» **Task directions**
In your reply, reproduce the lines from the first one below to the line containing "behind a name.", inclusive, exactly as they stand.

» **Dataset records**
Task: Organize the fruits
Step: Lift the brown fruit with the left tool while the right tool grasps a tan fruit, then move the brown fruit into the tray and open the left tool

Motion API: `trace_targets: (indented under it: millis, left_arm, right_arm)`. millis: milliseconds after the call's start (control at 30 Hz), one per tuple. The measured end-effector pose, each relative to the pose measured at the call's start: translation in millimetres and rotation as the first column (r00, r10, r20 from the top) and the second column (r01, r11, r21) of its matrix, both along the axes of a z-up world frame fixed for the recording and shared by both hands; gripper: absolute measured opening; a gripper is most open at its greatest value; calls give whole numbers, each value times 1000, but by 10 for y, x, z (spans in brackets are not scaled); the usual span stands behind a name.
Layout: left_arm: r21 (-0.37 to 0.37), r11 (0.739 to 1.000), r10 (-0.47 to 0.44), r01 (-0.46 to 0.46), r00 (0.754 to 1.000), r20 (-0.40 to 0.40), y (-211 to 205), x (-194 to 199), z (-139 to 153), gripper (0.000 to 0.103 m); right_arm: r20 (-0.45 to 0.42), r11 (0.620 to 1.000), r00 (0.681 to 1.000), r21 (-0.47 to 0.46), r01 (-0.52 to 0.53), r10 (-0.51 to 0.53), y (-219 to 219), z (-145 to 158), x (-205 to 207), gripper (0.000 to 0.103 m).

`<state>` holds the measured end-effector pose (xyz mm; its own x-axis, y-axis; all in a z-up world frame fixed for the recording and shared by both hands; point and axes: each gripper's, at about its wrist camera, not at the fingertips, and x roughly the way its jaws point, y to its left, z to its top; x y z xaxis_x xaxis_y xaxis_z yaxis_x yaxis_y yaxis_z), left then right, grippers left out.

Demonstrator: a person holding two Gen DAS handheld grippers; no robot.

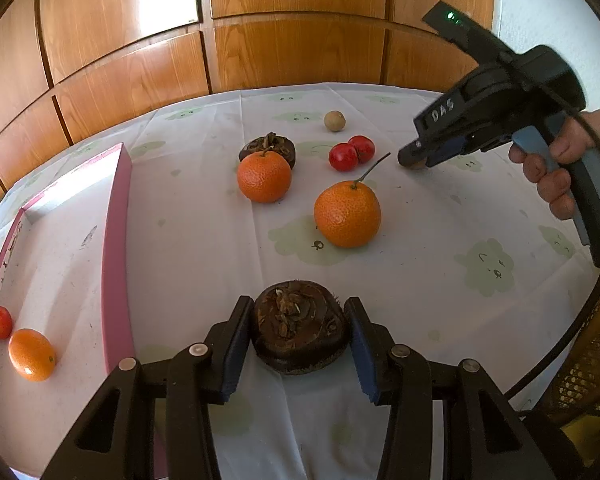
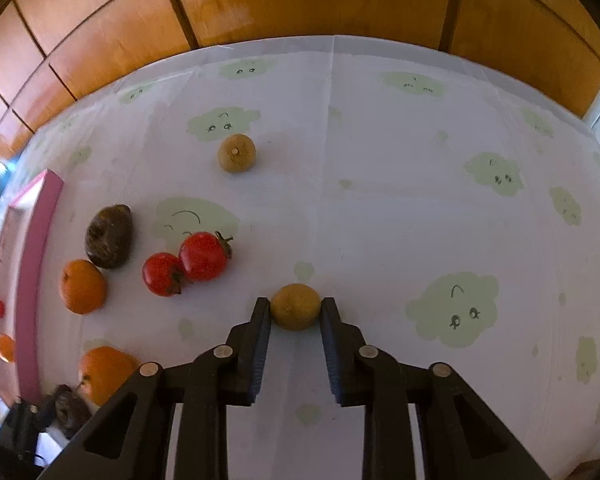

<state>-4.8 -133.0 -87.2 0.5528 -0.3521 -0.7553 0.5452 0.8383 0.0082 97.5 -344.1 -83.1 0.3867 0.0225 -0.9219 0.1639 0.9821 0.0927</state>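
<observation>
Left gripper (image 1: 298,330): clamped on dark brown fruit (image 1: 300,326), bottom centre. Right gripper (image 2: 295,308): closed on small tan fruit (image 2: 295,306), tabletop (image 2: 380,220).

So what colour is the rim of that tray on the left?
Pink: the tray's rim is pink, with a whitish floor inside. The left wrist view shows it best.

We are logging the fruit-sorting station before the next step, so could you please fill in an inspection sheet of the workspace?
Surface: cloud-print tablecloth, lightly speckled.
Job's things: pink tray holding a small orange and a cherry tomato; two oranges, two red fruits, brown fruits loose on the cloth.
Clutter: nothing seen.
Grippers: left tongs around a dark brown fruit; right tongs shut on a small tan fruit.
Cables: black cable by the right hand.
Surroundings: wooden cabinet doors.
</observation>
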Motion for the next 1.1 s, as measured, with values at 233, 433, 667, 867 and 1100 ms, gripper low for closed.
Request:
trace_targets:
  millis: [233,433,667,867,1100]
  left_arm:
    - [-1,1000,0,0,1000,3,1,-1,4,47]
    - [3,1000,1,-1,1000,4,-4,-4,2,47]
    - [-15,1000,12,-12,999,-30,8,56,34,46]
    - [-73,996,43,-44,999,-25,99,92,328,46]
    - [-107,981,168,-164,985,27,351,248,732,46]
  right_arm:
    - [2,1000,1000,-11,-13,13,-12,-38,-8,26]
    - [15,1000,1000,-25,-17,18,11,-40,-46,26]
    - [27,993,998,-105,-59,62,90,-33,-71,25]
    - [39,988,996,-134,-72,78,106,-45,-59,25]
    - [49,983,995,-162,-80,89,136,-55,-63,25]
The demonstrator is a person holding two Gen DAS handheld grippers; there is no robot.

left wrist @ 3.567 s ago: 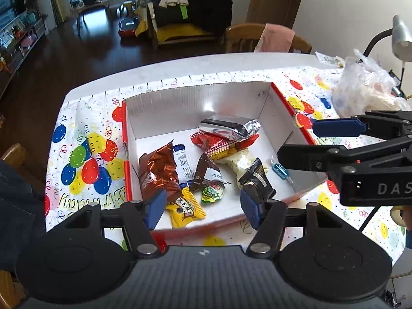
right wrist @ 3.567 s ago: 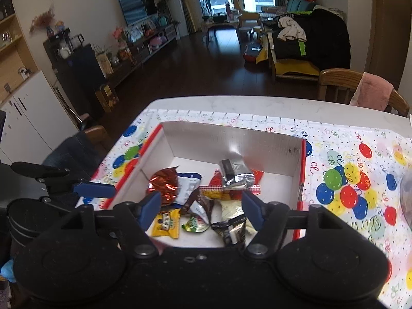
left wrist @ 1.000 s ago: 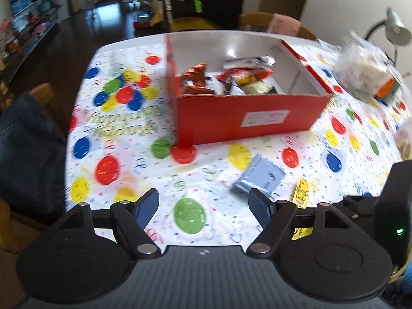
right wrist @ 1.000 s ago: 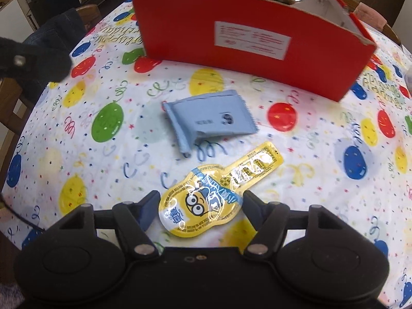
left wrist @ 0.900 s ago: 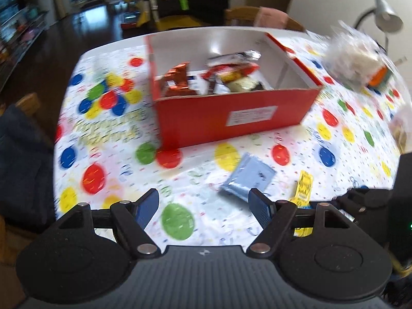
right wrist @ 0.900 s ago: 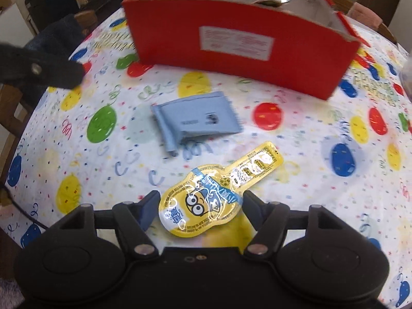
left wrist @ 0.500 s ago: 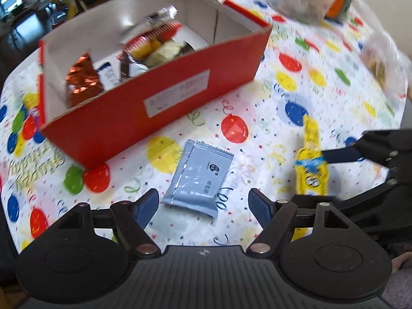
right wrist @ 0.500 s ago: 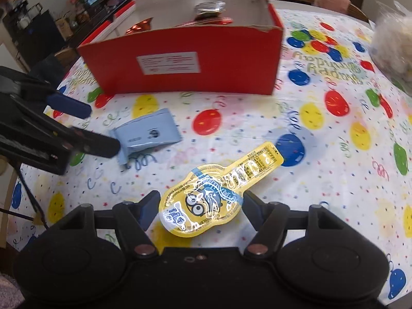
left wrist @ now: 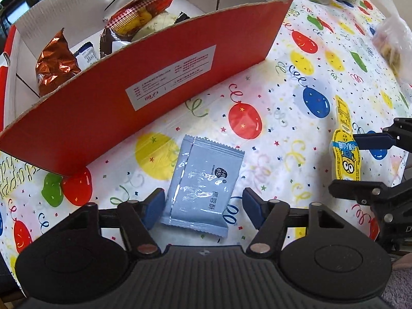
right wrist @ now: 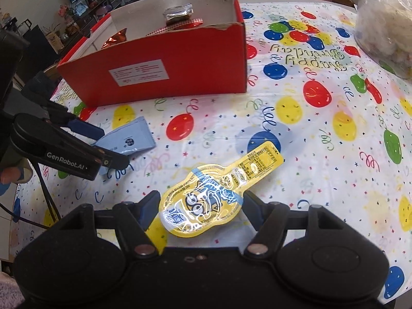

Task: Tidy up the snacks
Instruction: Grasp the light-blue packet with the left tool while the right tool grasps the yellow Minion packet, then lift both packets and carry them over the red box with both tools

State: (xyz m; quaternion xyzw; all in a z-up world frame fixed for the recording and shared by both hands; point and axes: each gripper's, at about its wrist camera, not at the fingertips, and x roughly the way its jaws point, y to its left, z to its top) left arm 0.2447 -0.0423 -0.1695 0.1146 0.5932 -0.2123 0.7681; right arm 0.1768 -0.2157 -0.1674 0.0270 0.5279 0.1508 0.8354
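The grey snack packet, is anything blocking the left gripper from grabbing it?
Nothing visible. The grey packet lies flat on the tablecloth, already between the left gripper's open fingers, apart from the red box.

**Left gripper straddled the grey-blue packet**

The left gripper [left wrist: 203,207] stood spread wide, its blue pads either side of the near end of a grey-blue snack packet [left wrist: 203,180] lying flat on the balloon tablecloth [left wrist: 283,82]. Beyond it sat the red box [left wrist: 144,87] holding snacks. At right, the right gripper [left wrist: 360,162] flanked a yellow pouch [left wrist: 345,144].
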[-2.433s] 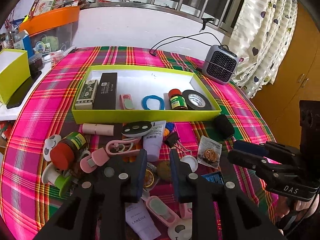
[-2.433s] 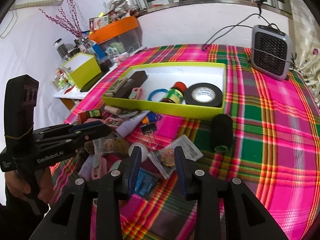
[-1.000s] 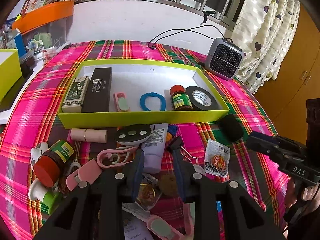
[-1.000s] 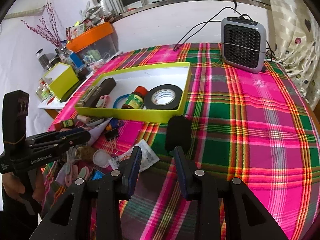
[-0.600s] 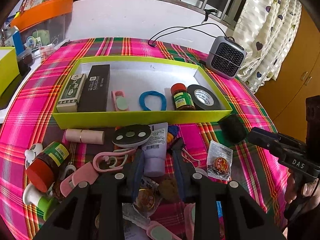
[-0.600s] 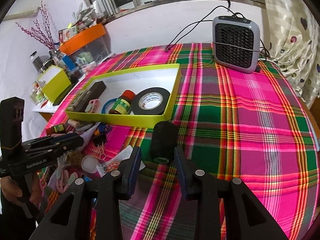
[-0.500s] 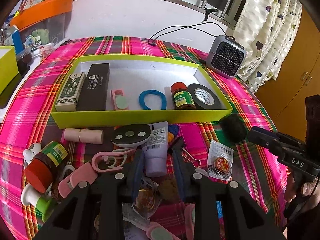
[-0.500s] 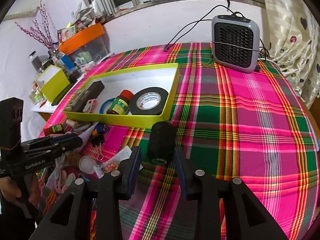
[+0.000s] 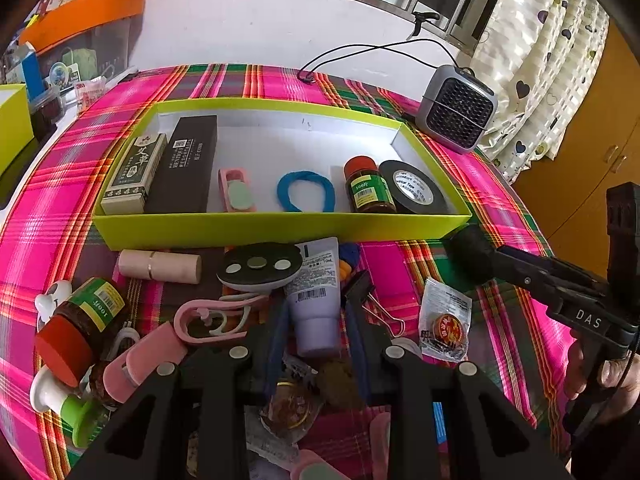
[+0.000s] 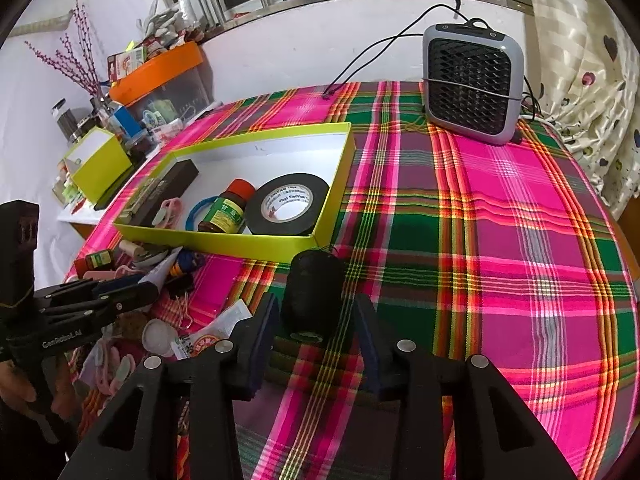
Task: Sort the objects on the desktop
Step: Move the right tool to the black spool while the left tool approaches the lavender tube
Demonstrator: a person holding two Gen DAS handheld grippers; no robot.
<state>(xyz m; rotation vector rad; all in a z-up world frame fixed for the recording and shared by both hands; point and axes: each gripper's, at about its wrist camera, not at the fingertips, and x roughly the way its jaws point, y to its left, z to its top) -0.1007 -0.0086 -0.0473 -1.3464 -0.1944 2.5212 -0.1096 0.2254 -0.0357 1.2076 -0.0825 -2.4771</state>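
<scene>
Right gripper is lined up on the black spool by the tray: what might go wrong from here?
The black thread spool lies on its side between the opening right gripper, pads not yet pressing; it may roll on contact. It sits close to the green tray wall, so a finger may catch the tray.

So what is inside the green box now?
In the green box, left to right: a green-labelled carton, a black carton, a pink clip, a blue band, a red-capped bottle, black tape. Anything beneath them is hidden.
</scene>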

» **Expected answer**
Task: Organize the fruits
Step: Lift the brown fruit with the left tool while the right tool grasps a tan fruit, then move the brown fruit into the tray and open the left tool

Motion API: `trace_targets: (indented under it: millis, left_arm, right_arm)`. millis: milliseconds after the call's start (control at 30 Hz), one per tuple. The measured end-effector pose, each relative to the pose measured at the call's start: translation in millimetres and rotation as the first column (r00, r10, r20 from the top) and the second column (r01, r11, r21) of its matrix, both along the axes of a z-up world frame fixed for the recording and shared by both hands; gripper: absolute measured opening; a gripper is most open at its greatest value; calls give whole numbers, each value times 1000, but by 10 for y, x, z (spans in brackets are not scaled); the usual span stands behind a name.

Nothing else is needed, and the exercise is over.